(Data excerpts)

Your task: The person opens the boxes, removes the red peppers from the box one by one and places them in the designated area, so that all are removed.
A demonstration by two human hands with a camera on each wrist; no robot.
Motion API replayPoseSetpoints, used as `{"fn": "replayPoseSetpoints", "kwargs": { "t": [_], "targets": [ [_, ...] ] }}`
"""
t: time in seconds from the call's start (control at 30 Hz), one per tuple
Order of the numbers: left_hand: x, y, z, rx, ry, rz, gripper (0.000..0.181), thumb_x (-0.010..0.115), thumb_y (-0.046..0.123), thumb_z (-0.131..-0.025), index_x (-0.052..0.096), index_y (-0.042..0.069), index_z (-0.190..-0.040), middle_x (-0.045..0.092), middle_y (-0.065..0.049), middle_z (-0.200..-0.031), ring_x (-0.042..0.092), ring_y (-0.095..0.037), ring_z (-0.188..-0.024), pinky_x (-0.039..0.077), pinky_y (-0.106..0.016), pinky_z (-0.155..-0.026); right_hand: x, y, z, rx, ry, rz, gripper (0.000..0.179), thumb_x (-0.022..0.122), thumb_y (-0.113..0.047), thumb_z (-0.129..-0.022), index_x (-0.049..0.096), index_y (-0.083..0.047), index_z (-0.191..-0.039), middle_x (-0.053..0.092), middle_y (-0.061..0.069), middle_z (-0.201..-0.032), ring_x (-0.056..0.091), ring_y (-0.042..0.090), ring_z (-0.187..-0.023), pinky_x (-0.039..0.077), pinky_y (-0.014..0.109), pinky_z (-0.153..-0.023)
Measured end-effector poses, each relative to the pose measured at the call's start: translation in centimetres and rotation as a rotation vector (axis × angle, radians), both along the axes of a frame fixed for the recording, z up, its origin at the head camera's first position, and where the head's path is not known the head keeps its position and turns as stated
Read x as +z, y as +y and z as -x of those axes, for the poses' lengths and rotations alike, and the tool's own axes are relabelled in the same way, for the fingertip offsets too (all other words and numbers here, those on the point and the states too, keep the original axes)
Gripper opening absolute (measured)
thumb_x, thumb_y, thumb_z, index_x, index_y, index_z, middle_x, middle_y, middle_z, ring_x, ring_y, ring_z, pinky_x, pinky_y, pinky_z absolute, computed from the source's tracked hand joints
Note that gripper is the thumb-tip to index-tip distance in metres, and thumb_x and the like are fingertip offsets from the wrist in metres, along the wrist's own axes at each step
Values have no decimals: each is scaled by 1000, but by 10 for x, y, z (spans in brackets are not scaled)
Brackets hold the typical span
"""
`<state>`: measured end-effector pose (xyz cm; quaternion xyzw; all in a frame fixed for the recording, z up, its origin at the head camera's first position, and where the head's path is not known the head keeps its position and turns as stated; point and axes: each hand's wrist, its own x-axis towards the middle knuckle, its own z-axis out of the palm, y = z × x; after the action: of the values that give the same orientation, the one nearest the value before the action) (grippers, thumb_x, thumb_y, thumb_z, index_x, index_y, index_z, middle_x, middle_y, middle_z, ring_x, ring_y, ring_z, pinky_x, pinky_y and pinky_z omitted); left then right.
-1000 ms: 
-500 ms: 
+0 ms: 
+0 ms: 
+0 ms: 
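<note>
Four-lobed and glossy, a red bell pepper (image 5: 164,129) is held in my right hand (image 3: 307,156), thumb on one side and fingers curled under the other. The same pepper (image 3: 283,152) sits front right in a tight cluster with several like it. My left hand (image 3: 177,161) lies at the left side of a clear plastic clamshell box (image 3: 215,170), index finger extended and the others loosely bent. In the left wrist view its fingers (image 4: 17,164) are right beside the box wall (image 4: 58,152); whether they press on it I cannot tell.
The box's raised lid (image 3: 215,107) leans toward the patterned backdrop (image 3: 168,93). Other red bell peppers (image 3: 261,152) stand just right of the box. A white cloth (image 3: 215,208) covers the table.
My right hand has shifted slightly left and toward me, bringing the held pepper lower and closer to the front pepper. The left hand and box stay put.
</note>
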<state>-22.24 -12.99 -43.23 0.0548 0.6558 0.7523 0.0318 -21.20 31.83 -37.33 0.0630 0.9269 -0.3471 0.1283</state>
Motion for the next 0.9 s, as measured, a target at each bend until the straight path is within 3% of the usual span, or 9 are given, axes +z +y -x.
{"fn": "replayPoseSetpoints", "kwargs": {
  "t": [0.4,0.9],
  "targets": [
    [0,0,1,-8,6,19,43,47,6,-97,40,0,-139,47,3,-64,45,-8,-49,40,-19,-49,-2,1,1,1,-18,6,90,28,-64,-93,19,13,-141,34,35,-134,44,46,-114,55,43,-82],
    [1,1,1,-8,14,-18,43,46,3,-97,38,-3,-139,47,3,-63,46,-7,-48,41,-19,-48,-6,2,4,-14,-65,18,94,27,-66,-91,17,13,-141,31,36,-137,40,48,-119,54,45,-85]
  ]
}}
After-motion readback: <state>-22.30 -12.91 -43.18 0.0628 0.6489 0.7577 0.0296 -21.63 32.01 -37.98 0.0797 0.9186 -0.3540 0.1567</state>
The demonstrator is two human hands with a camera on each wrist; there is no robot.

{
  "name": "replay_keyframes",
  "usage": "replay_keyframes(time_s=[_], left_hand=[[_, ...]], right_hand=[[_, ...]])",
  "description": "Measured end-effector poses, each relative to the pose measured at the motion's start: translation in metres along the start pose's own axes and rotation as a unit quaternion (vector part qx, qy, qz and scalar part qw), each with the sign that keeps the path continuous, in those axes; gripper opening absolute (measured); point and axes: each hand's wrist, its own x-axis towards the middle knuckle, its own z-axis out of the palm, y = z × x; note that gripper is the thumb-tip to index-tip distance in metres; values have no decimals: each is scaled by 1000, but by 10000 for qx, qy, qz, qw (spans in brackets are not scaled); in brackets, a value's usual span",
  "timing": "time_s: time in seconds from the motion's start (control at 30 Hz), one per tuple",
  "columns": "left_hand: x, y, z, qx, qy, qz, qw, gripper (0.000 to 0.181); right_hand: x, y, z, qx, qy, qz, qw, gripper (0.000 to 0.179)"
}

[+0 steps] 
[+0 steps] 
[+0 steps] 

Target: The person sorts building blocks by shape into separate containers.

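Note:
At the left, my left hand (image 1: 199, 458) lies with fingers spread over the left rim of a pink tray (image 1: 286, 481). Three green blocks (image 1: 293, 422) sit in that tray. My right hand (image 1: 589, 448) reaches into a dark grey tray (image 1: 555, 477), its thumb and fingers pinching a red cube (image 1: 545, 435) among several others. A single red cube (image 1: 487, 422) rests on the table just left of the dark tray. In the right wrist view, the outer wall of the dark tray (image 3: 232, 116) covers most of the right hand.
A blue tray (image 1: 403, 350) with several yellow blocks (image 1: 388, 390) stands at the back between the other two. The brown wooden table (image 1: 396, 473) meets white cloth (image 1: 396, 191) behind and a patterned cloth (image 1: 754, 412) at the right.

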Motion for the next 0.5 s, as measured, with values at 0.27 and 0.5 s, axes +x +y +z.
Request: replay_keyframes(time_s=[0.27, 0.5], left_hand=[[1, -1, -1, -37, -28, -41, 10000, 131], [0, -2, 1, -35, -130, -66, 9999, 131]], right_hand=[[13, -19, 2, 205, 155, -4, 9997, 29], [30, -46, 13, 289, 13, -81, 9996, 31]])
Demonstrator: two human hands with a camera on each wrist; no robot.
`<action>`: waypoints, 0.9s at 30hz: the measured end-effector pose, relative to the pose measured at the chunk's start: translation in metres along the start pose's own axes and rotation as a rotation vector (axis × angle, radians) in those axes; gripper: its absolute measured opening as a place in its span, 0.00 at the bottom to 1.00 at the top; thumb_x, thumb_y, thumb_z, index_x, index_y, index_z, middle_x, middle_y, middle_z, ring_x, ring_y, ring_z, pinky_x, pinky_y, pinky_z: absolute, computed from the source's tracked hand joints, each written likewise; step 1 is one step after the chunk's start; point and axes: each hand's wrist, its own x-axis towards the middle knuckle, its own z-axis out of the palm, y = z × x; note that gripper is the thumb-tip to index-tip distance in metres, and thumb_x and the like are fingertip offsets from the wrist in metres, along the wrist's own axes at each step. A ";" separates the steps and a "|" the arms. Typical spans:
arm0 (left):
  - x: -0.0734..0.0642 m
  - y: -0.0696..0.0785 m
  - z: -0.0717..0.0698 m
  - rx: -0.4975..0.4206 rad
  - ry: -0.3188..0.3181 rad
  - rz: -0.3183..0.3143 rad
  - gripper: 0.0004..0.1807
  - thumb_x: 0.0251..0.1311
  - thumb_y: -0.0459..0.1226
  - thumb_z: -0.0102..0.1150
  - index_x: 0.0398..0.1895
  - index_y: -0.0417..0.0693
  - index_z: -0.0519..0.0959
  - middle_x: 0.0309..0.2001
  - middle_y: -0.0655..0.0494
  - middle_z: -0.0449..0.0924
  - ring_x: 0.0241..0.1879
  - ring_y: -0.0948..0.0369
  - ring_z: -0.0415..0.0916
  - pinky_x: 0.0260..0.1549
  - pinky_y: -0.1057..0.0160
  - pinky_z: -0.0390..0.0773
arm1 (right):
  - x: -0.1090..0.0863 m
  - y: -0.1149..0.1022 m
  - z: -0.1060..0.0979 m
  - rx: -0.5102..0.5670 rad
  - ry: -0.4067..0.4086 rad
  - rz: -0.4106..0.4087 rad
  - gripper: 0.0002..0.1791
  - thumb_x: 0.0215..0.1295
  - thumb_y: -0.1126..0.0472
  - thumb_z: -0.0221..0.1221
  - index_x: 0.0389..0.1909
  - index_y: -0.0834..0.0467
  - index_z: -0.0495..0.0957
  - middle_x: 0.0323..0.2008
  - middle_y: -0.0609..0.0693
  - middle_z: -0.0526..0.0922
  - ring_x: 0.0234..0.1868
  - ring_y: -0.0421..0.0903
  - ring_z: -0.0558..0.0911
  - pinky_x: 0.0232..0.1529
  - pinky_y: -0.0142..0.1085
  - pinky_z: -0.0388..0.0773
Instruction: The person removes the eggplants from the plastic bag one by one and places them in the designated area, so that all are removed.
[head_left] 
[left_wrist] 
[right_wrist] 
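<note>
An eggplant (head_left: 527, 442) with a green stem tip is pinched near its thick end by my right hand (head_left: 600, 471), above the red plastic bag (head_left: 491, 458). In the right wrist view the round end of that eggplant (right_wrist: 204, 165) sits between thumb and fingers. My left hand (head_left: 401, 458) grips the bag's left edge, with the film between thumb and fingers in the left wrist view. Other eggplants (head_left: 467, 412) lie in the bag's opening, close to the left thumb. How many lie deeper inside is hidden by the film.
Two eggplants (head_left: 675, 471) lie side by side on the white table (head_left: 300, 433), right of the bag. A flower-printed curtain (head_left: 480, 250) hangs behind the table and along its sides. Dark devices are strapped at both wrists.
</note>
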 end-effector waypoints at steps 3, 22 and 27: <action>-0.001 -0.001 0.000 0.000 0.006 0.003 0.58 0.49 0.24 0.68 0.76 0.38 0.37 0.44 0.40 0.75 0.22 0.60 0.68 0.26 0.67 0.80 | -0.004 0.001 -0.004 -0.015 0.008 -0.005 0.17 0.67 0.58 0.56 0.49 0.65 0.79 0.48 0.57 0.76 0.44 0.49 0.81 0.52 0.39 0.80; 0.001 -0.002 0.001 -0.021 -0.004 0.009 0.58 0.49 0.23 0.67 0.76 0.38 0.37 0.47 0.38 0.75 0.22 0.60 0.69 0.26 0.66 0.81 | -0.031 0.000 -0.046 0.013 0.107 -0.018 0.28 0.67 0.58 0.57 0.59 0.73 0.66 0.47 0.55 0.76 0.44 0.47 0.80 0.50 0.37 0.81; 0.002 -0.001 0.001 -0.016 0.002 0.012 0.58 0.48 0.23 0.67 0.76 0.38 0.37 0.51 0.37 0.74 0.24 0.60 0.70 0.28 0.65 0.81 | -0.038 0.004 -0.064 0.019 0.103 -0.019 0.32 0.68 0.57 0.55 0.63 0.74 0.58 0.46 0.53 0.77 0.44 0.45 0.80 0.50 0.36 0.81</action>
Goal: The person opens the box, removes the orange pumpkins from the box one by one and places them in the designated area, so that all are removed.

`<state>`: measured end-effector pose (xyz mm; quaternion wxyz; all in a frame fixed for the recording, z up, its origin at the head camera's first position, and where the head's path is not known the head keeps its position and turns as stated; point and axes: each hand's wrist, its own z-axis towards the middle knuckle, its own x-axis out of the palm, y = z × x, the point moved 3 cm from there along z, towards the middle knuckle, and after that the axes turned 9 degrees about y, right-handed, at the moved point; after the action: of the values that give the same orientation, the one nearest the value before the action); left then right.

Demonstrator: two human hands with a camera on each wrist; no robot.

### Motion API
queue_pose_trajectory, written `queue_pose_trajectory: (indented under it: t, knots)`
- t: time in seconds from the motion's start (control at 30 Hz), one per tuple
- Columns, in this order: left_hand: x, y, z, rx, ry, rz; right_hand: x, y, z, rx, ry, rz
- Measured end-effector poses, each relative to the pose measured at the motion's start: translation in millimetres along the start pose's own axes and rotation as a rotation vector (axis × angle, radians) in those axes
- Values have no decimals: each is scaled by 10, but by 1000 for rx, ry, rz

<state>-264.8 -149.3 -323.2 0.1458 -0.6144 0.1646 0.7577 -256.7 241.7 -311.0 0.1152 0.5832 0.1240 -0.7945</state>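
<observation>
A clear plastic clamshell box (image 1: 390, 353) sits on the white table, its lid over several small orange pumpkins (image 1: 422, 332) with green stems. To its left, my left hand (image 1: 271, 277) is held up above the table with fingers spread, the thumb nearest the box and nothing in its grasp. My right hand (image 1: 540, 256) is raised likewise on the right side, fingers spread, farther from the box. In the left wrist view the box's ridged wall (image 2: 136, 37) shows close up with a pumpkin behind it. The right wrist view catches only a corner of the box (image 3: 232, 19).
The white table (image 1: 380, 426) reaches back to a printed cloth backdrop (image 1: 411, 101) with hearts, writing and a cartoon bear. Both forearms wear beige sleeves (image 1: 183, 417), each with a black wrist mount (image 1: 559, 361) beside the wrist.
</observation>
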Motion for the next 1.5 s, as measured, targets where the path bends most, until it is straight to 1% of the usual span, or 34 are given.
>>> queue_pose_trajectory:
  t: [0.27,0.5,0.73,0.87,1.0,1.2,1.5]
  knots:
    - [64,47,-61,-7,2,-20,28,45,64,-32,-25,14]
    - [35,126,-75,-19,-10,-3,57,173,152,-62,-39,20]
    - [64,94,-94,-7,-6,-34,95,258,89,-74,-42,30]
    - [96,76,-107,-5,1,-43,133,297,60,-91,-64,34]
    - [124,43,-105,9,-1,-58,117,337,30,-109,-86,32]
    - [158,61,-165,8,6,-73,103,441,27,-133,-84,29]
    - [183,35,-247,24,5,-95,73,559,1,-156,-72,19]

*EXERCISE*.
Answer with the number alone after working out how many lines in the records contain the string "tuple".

*PROBLEM SOLUTION*.
3